#### [Assignment]
For the word "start", return each line of the data in which it occurs.

#### [Dataset excerpt]
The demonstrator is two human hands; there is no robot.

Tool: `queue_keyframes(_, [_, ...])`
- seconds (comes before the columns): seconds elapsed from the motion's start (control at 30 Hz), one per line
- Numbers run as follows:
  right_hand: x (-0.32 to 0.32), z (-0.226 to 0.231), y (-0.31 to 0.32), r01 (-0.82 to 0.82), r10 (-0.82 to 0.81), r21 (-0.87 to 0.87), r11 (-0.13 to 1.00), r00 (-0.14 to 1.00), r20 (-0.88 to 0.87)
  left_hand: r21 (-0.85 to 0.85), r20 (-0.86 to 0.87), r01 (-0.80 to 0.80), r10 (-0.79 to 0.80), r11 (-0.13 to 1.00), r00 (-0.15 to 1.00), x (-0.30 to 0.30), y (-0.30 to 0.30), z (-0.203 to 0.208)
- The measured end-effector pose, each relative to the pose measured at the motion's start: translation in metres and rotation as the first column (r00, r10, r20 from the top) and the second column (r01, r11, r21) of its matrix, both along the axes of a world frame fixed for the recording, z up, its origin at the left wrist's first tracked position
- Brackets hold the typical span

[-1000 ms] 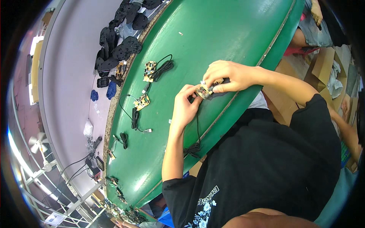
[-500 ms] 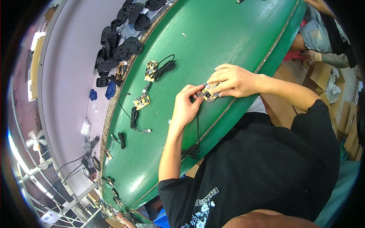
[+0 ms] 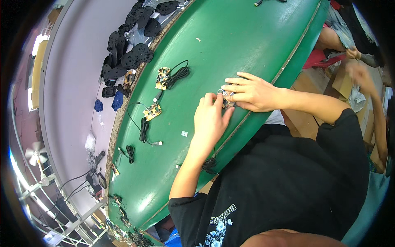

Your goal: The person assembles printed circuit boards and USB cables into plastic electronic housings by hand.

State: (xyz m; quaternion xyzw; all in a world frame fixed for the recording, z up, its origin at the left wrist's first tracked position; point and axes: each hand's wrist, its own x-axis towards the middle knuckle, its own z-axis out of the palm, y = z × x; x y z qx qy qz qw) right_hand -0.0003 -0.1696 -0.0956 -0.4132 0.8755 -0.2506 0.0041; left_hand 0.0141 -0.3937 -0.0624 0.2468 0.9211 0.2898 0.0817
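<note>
A small tan circuit board [image 3: 227,99] is between my two hands, low over the green work surface, largely covered by fingers. My left hand [image 3: 210,117] is closed against its left edge, the back of the hand facing up. A thin pale wire [image 3: 220,90] loops up from the board beside those fingertips. From the right, my right hand [image 3: 256,94] grips the board, with fingers stretched over its top and the thumb at the near edge. A bundled black cable [image 3: 209,165] lies below my left forearm; its link to the board is hidden.
Two more circuit boards, one [image 3: 162,77] beside a coiled black cable [image 3: 177,78] and another [image 3: 152,111] with its own cable [image 3: 143,129], lie to the left. Black plastic shells [image 3: 137,55] crowd the raised ledge. Another person's hand [image 3: 358,76] shows at right.
My left hand has shifted right and rolled over, its back now up. My right fingers have spread further across the board. Another person's arm has come into view at right.
</note>
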Motion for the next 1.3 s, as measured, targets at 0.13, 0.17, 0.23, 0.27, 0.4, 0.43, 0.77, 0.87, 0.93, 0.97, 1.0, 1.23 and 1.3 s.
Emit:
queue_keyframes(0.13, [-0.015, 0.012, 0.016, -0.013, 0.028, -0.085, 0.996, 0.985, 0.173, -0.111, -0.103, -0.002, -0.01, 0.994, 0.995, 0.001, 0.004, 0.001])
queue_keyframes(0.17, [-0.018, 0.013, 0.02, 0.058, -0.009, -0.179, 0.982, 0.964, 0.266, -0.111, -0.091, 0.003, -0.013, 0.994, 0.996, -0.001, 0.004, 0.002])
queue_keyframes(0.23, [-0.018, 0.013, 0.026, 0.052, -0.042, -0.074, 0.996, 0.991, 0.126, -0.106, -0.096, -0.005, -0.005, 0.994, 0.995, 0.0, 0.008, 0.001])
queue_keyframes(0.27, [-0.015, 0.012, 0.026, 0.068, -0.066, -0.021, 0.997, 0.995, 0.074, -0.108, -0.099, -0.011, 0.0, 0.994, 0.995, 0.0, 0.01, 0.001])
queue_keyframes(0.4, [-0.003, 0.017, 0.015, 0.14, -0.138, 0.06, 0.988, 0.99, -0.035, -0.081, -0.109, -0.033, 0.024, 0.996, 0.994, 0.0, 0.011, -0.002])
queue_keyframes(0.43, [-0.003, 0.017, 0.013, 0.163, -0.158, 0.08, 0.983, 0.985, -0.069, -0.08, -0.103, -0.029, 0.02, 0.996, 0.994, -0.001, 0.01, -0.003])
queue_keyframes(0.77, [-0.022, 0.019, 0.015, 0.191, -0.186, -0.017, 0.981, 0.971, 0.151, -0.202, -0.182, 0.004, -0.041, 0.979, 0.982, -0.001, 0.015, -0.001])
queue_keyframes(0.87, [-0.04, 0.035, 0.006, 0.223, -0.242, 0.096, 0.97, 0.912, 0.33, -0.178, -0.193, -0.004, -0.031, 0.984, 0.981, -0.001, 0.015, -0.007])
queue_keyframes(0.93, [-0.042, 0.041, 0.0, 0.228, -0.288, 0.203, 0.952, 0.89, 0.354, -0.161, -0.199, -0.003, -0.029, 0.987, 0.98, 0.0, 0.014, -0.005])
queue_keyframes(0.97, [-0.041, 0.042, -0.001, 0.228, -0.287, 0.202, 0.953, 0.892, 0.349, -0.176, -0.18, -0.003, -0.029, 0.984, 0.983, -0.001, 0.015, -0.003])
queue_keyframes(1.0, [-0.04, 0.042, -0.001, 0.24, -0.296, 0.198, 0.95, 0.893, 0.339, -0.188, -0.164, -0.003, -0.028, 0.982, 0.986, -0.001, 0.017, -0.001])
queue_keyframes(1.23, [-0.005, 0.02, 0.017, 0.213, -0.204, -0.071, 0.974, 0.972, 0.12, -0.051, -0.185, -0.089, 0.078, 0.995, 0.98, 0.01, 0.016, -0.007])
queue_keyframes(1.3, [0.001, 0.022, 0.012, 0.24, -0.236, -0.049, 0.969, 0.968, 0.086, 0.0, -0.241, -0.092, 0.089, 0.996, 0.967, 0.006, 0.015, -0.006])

#### [Task output]
- seconds (comes before the columns): seconds elapsed from the motion's start (control at 30 Hz), one per line
- The measured end-effector pose, each relative to the pose measured at the motion's start: translation in metres and rotation as the first column (r00, r10, r20 from the top) and the second column (r01, r11, r21) of its matrix, both along the axes of a world frame fixed for the recording, z up, its origin at the left wrist's first tracked position

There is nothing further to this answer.